The area of interest stretches north to where NE Division Street meets the Deschutes River and south along Third Street toward Reed Market Road. It includes the area around Crux Fermentation Project, neighborhoods east of downtown and then continues east to Fourth Street with an outstretched arm along Highway 20. This is the Bend Core Area, where the city wants to establish an urban renewal district, and it is about 400 acres larger than the original Bend Central District, which only included Bend's industrial blocks next to the train tracks.
Interest in the BCD spiked after the 2016 Bend Urban Growth Boundary expansion: To meet demands from the state for more infill development, the BCD was rezoned to allow for increased building heights and reduced parking requirements. But not a single developer took the bait in the four years following. More than a few have bought up land and sat on it, waiting for someone else to make the first move, according to Mary Hearn, who's working to catalyze development in the area by connecting landowners, investors and developers.
After the UGB code changes in 2016, Central Oregon LandWatch got behind BCD redevelopment in a big way: it set up the BCD Visionary Board (where Hearn serves as a member) and lobbied the City to put more time and attention into the district. COLW's Director of Urban Planning, Moey Newbold, explained that rallying for infill development meets the organization's goals of increased density in the city, which not only protects wildlife from the effects of continued urban sprawl, but reduces fuel consumption, one of the biggest sources of greenhouse gas emissions. In 2018, COLW secured a $100,000 grant from Meyer Memorial Trust to continue its work on the BCD with a focus on equity, housing and safer streets.
“This community vision is critical for the future of our region because the alternative to density is sprawl, which costs people in terms of hours spent commuting, air pollution, infrastructure costs, and loss of wildlife habitat.”—Moey Newboldtweet this
BCD Visionary Board Lives On
COLW's enthusiasm won over the Bend City Council, which set up the Bend Urban Renewal Advisory Board, a 13-member volunteer committee tasked with creating a common vision and plan for the BCD and studying the feasibility of establishing an urban renewal district, which would receive extra funds from the City for improvements. The BCD was rebranded as the Core Area Project, and expanded from a 206-acre industrial area to 637 acres throughout the heart of Bend.
The Bend Urban Renewal Agency's final picks for the board in the summer of 2018 did not include Newbold of COLW, but did bring together a diverse coalition of developers, business owners, multi-modal transportation advocates, financing experts and residents of the area.

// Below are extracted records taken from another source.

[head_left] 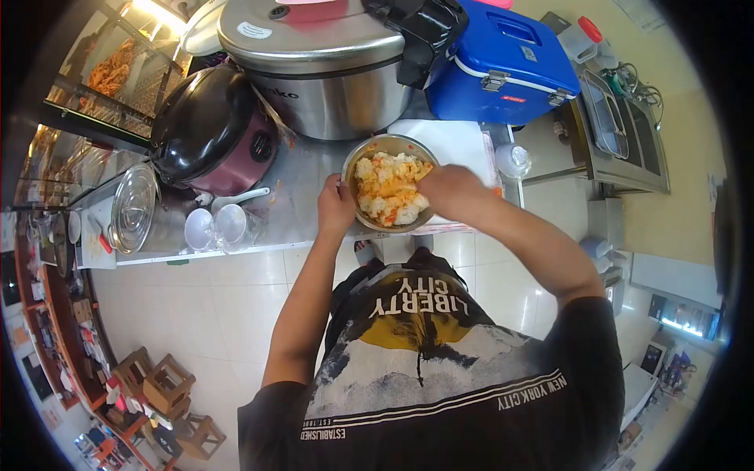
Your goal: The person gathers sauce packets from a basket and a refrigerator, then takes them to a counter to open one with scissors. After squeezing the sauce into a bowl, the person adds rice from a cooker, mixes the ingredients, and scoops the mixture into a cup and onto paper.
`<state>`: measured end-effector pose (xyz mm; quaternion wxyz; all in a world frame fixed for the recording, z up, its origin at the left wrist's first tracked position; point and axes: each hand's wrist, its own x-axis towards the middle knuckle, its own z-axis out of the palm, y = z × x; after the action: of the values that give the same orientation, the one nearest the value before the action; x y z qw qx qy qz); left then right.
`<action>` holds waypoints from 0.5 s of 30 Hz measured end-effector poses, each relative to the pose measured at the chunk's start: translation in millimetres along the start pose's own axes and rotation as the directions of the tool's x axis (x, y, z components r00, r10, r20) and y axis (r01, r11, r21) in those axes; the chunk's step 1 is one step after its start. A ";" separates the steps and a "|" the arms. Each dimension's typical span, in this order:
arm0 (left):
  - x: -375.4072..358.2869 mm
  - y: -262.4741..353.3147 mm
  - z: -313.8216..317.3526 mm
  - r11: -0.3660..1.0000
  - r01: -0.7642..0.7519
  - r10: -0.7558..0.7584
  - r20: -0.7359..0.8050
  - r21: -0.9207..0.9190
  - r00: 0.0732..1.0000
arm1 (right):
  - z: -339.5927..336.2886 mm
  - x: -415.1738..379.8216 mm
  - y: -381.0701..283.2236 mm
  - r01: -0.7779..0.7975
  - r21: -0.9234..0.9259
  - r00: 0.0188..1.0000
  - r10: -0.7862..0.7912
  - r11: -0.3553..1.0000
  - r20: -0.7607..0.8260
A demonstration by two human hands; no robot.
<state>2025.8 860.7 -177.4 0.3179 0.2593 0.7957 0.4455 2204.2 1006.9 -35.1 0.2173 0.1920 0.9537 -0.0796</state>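
A round metal bowl (355, 216) stands at the front edge of the steel counter (302, 188). In it lies white rice (391, 169) mixed with orange and yellow bits. My left hand (336, 206) grips the bowl's left rim, thumb on top. Over the right rim, my right hand (454, 192) is closed in a fist and slightly blurred. Whatever it holds, if anything, is hidden behind the fingers at the food.
Behind the bowl stand a large steel cooker (322, 86), a dark maroon rice cooker (228, 133) and a blue cooler box (506, 71). Plastic cups (230, 224), a white ladle (239, 198) and a glass lid (133, 208) lie left. Wrapped cups (514, 160) stand right.
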 end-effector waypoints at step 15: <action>-35.8 -10.9 -1.2 0.940 0.087 -0.060 0.091 -0.331 0.994 | -26.4 45.4 24.0 -0.171 -0.006 0.985 0.171 0.985 0.015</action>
<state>2047.3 830.1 -176.7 0.4051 0.1895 0.7045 0.5511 2165.9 1050.1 -33.4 0.2313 0.2719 0.9322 -0.0597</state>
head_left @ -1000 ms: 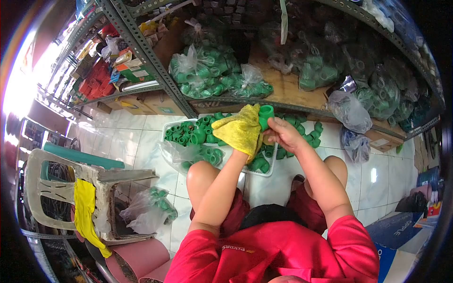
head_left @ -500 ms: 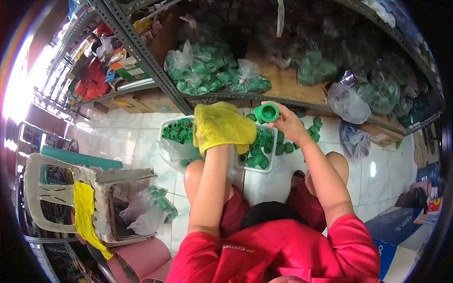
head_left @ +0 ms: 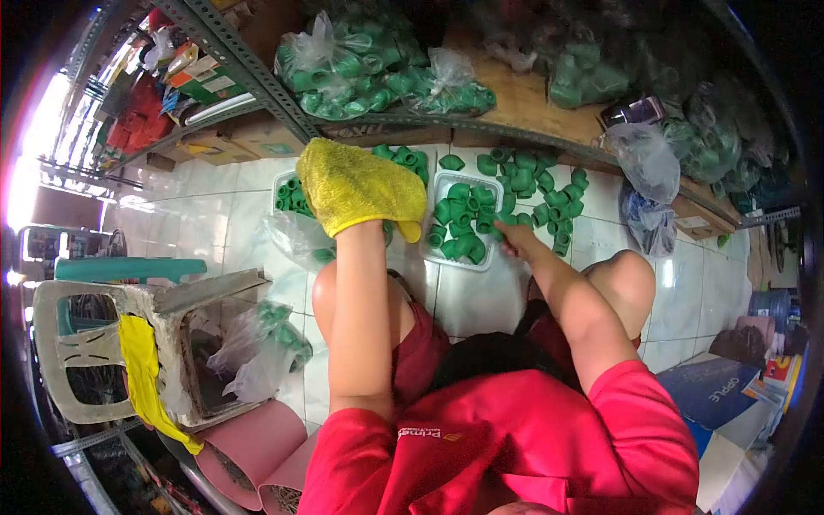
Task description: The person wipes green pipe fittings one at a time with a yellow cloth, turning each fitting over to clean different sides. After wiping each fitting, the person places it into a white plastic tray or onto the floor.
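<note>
A yellow cloth (head_left: 365, 189) wraps my left hand, hiding its fingers, and hangs over the left tray. My right hand (head_left: 518, 241) is low at the right rim of a white plastic tray (head_left: 463, 264), its fingers closed around a green pipe elbow (head_left: 499, 227) partly hidden by them. Several green pipe elbows (head_left: 460, 213) lie loose inside this tray. Left of it, a second white tray (head_left: 276, 190) holds more green fittings (head_left: 294, 199), partly covered by the cloth and my forearm.
Loose green fittings (head_left: 549, 202) lie on the tiled floor right of the trays. Bagged fittings (head_left: 352, 73) fill the metal shelf (head_left: 532, 142) ahead. A clear plastic bag (head_left: 296, 240) lies by my left knee. To the left stands a worn plastic chair (head_left: 81, 343) with a yellow rag (head_left: 146, 378).
My right hand has moved down from beside the cloth to the tray's right edge with the elbow. My left hand and the cloth have shifted left. The view has tilted, showing more of the tray.
</note>
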Demonstrator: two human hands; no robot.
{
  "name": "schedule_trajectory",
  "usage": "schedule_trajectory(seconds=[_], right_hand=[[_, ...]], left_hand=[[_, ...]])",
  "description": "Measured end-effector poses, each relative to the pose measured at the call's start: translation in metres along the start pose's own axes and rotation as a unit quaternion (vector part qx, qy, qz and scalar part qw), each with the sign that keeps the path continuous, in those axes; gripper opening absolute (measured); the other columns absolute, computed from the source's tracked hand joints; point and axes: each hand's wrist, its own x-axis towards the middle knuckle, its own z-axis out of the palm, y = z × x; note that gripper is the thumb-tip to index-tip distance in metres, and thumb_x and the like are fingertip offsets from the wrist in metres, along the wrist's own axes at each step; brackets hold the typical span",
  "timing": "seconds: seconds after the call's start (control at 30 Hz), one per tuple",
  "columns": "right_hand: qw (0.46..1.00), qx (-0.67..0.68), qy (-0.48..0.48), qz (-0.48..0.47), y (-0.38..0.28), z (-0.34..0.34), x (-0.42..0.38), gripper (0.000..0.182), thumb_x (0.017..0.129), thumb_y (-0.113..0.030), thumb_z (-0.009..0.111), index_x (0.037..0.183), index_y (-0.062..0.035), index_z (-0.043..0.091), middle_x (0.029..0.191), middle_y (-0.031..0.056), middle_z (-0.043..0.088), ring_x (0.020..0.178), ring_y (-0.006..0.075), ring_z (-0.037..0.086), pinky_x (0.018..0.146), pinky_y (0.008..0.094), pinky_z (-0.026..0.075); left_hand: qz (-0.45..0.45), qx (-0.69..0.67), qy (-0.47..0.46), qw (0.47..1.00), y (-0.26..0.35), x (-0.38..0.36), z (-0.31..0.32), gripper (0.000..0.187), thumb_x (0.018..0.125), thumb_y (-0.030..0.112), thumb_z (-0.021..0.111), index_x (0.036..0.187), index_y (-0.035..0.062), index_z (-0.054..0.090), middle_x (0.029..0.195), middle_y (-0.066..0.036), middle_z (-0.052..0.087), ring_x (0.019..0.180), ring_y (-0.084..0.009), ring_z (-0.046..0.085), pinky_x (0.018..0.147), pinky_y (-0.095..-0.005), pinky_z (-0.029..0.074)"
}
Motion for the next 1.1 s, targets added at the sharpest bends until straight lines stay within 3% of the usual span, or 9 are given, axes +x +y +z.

Meanwhile, Newbold's BCD Visionary Board is still active. Newbold believes its purpose is to continue to ensure that the city and community hears from a diverse set of voices during the process. The group spearheaded the mural project created by artist Kaycee Anseth inside the underpass at Franklin Avenue, featured on the Source's cover this week. The BCD Visionary Board has plans for more public art in the future as a way of bringing interest and attention to the area.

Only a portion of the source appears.